• **EXERCISE AIM**
Apart from the pictures, every line below needs to be reproduced verbatim.

Extracted records
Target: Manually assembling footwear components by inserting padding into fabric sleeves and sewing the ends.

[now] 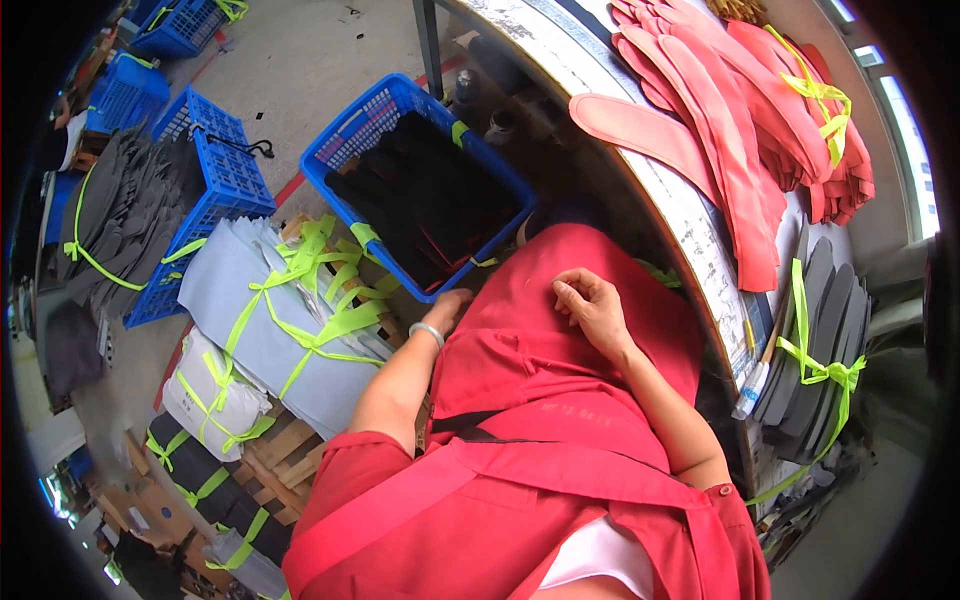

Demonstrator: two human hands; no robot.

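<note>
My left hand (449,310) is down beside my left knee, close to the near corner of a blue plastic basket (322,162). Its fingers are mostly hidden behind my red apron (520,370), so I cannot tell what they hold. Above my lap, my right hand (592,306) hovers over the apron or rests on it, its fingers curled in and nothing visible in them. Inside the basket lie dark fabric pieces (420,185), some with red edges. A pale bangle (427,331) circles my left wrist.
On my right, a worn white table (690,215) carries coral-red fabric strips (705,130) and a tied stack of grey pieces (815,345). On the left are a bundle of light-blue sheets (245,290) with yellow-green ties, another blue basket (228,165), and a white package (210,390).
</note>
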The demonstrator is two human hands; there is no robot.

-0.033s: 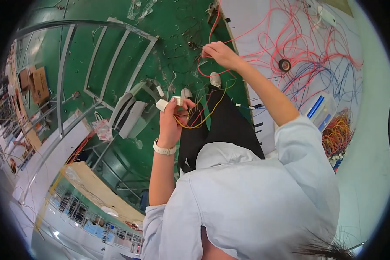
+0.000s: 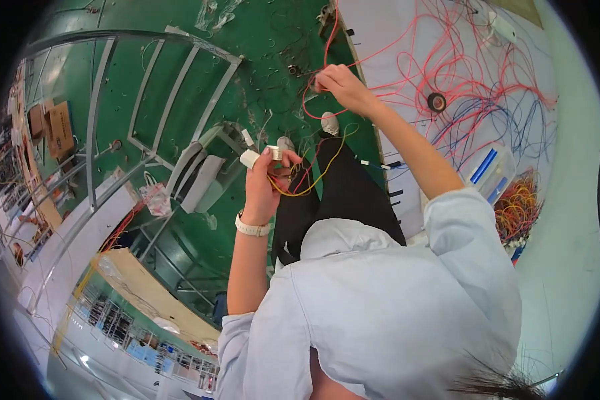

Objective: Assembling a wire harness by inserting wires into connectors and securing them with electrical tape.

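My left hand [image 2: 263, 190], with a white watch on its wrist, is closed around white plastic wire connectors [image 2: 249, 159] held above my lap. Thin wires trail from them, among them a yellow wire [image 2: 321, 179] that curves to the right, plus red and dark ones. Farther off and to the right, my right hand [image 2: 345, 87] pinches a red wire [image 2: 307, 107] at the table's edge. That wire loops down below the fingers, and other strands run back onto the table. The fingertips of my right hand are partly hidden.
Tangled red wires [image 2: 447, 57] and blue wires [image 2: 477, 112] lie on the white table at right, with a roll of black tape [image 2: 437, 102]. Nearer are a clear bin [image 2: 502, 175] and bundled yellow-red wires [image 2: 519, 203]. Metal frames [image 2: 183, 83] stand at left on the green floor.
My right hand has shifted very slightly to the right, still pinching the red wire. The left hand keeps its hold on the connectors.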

• **TASK RESULT**
Target: Manually assembling footwear components by inserting padding into fabric sleeves and sewing the ends.

[now] 

Demonstrator: two human hands; no robot.

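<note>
My left hand (449,310) is down beside my left knee, close to the near corner of a blue plastic basket (322,162). Its fingers are mostly hidden behind my red apron (520,370), so I cannot tell what they hold. Above my lap, my right hand (592,306) hovers over the apron or rests on it, its fingers curled in and nothing visible in them. Inside the basket lie dark fabric pieces (420,185), some with red edges. A pale bangle (427,331) circles my left wrist.
On my right, a worn white table (690,215) carries coral-red fabric strips (705,130) and a tied stack of grey pieces (815,345). On the left are a bundle of light-blue sheets (245,290) with yellow-green ties, another blue basket (228,165), and a white package (210,390).
</note>
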The demonstrator is two human hands; there is no robot.

-0.033s: 
+0.000s: 

Objective: Assembling a wire harness by inserting wires into connectors and securing them with electrical tape.

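My left hand [image 2: 263, 190], with a white watch on its wrist, is closed around white plastic wire connectors [image 2: 249, 159] held above my lap. Thin wires trail from them, among them a yellow wire [image 2: 321, 179] that curves to the right, plus red and dark ones. Farther off and to the right, my right hand [image 2: 345, 87] pinches a red wire [image 2: 307, 107] at the table's edge. That wire loops down below the fingers, and other strands run back onto the table. The fingertips of my right hand are partly hidden.
Tangled red wires [image 2: 447, 57] and blue wires [image 2: 477, 112] lie on the white table at right, with a roll of black tape [image 2: 437, 102]. Nearer are a clear bin [image 2: 502, 175] and bundled yellow-red wires [image 2: 519, 203]. Metal frames [image 2: 183, 83] stand at left on the green floor.
My right hand has shifted very slightly to the right, still pinching the red wire. The left hand keeps its hold on the connectors.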

What precedes this is the full answer.